Voilà un film
que beaucoup d’entre nous n’avaient pas vu lors de sa sortie en 2014. Il est
encore temps de le découvrir en DVD. Au casting, Viggo Mortensen et Reda Kateb,
décidément de grands comédiens, qui relèvent le défi de jouer
dans une langue étrangère. A la mise en scène, le Français David Oelhoffen qui
avait déjà signé Nos retrouvailles en
2007. L’Atlas, dans sa beauté et son aridité, est ici le théâtre hivernal du
début de la guerre d’Algérie raconté par le prisme d’une rencontre entre deux
étrangers. Ils pourraient se haïr, ils vont se respecter.
Nous sommes en 1954. La rébellion gronde. Daru (Viggo
Mortensen), instituteur ayant choisi de vivre au contact
d’enfants dont l’innocence le préserve de la sauvagerie des hommes, est tiré de
sa tranquillité. Un Français lui amène Mohamed (Reda Kateb), un jeune Arabe accusé d'assassinat. Il charge Daru d’emmener le coupable dans la ville de
Tinguit, à une journée de marche, pour qu’il y soit jugé. Pas question pour Daru
de refuser, ce serait faire affront au clan des colons auquel il appartient
malgré lui. C’est donc sa vie ou celle de Mohamed. Pour l’humaniste cabossé par
la vie qui sommeille en l’instituteur, ce contrat n'a pas de sens.

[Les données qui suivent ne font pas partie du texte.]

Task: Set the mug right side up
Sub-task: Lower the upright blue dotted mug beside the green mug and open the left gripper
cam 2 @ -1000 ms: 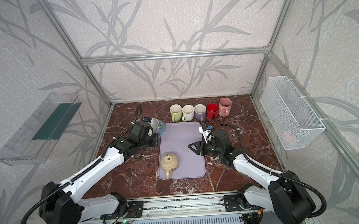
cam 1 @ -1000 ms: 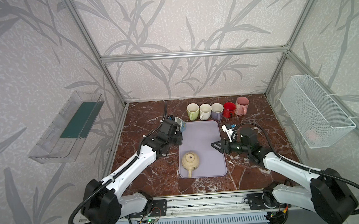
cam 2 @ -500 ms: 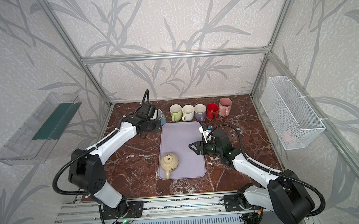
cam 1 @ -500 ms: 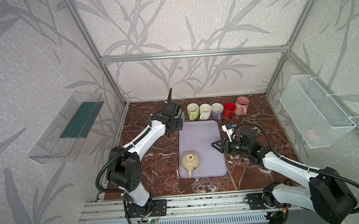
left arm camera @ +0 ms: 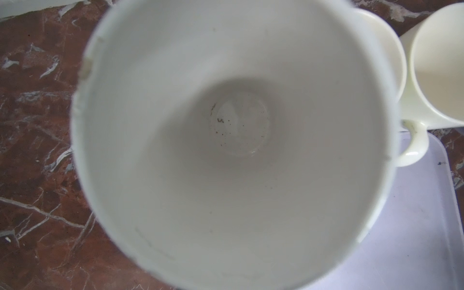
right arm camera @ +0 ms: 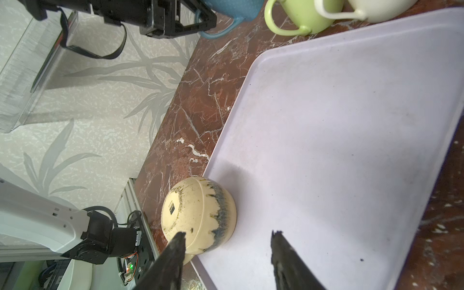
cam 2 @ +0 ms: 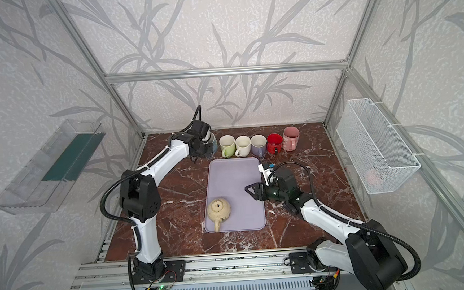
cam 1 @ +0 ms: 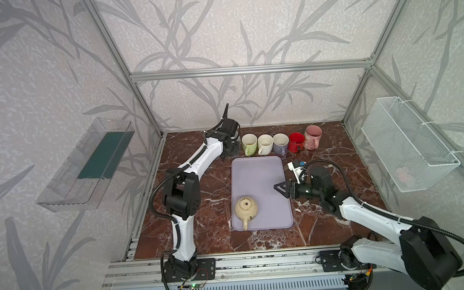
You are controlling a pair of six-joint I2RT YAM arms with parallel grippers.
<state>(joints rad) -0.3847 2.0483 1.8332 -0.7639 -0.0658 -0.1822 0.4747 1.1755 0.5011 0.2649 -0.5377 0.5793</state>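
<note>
Left tool (cam 2: 206,148) is pinched narrow on the blue mug (left arm camera: 238,125), mouth up, at the table's (cam 1: 216,185) back, just beside the green mug (cam 1: 249,143) at the row's left end. Right tool (right arm camera: 228,233) hangs half-spread over the tray's (cam 1: 257,171) right edge. Bare tray lies between it and the cream mug (cam 1: 245,208) in the near-left corner, base up, handle toward the front rim.

Top views high, looking down at table (cam 1: 217,190); wrist views close, sharing tray (right arm camera: 351,125).
</note>
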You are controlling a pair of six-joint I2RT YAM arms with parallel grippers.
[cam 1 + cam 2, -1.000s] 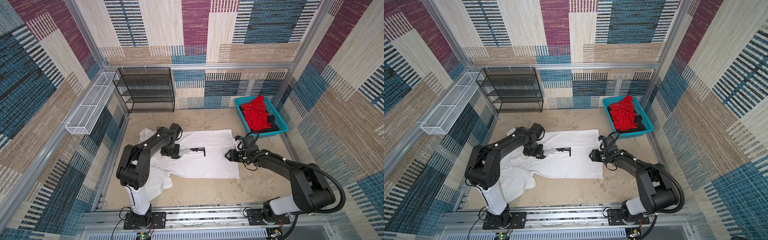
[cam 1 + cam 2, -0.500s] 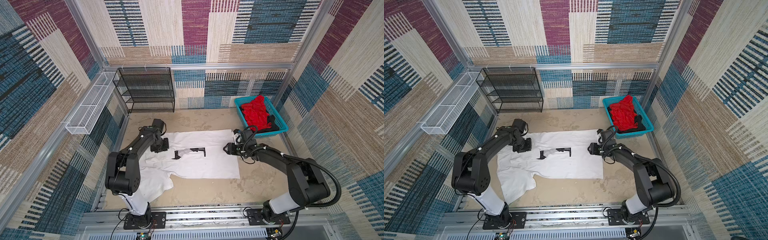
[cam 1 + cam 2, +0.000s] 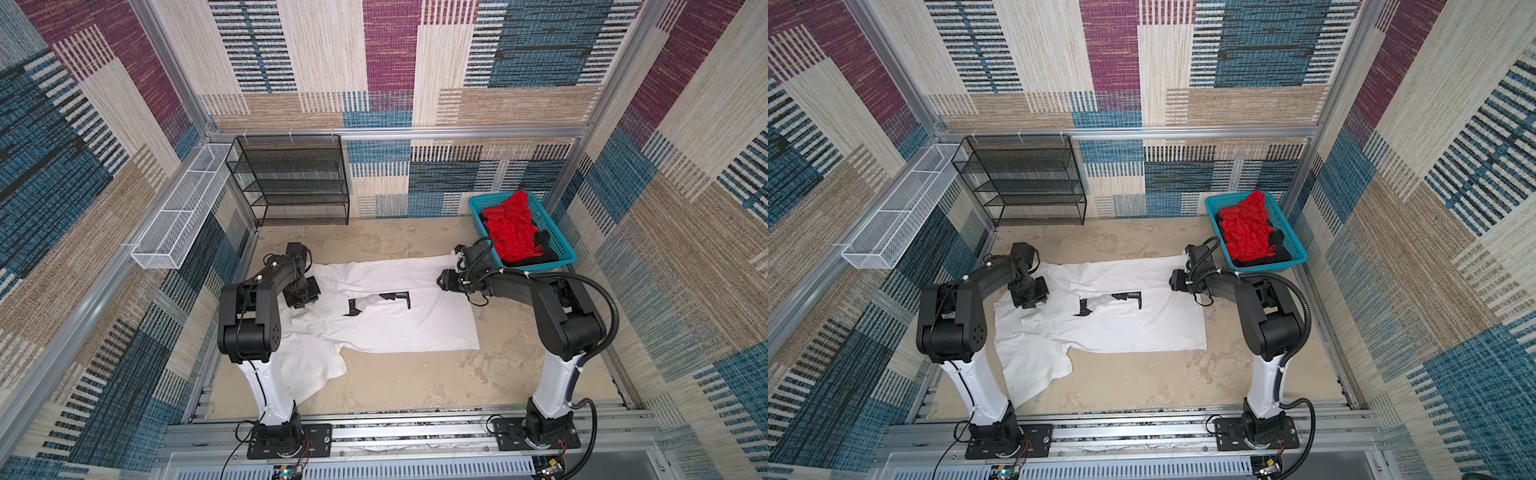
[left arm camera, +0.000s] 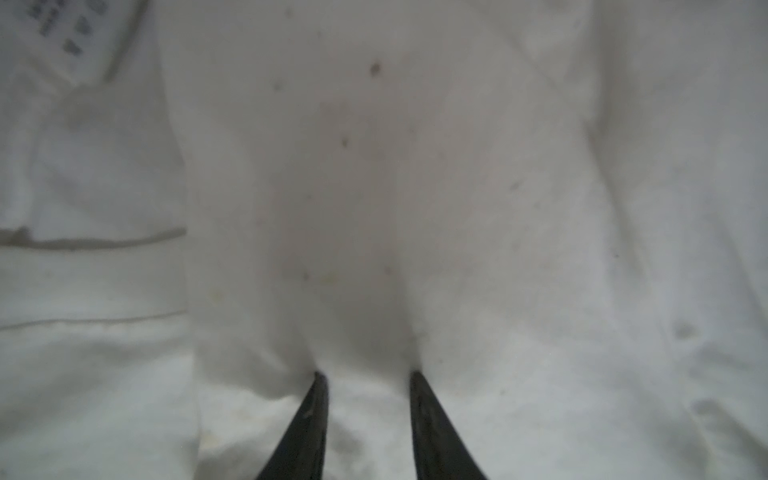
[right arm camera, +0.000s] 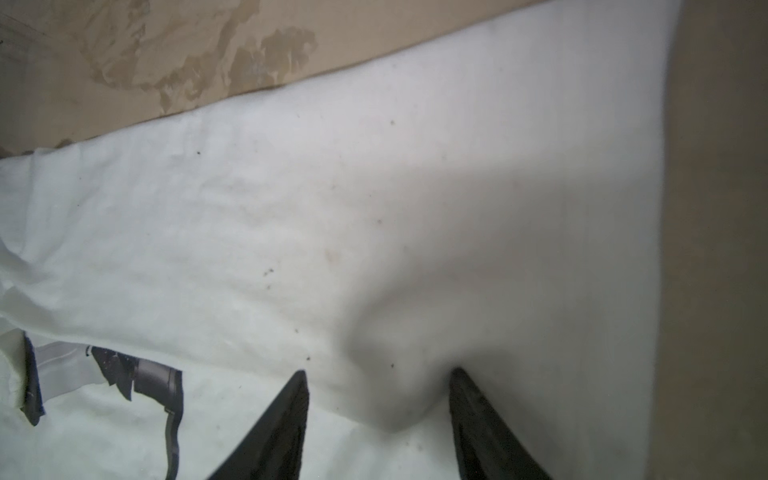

Daru (Viggo Mortensen) et Mohamed (Reda Kateb) viennent d'abattre un homme. |
Ils
feront finalement la route ensemble dans cet Atlas de western où les attaquants
peuvent surgir à tout moment. Munis d’une simple besace et d’un fusil, les deux
hommes ponctuent les silences de quelques échanges qui révèlent par petites touches
qu’ils sont l’un comme l’autre pris dans un conflit qui les dépasse. Tandis que les
obstacles se multiplient sur un chemin long et périlleux, une protection mutuelle, instinctive, s'installe. Loin
des hommes décidés à s’entretuer, délestés le temps de leur voyage du poids de l’appartenance à une communauté
qui dicte ses lois, ils redeviennent deux individus qui peuvent se respecter, voire se comprendre.
Mohamed, malgré les invitations répétées de Daru à poursuivre sa route loin de
Tinguit, tient à s’y rendre. Parce que la loi du talion est légion et qu’une
guerre de clans le pousse à se sacrifier. Daru, lui, a déjà beaucoup vécu. La
lassitude se lit dans ses yeux fatigués. Pris en otage avec Mohamed par des
rebelles, il retrouve parmi eux d’anciens soldats ayant combattu à ses côtés pour
la France pendant la Seconde guerre. Les voilà désormais prêts à tout pour
combattre les Français… Ainsi va l’absurdité de la guerre.
Inspiré d'une nouvelle de Camus, L'Hôte, voilà un film qui touche à l'universel, digne de l'écrivain. Par opposition, ces deux personnages à l'écoute l'un de l'autre mais à leurs risques et périls, disent tout
de la folie des hommes cloisonnés par les communautés et les cultures. Ainsi,
par une voie singulière de l’ordre de la fable, la dureté du conflit algérien affleure ; mais aussi une note d’espoir. Comme le résume Daru à
Mohamed qui l’interroge sur ses origines en réalité espagnoles, « Pour les Français,
on était des Arabes. Et maintenant, pour les Arabes, on est des Français… » 1954 ou 2015, communautarisme, tradition, religion, droit du sol et que
sais-je encore, n’ont pas fini de diviser les hommes. Certains heureusement en font fi.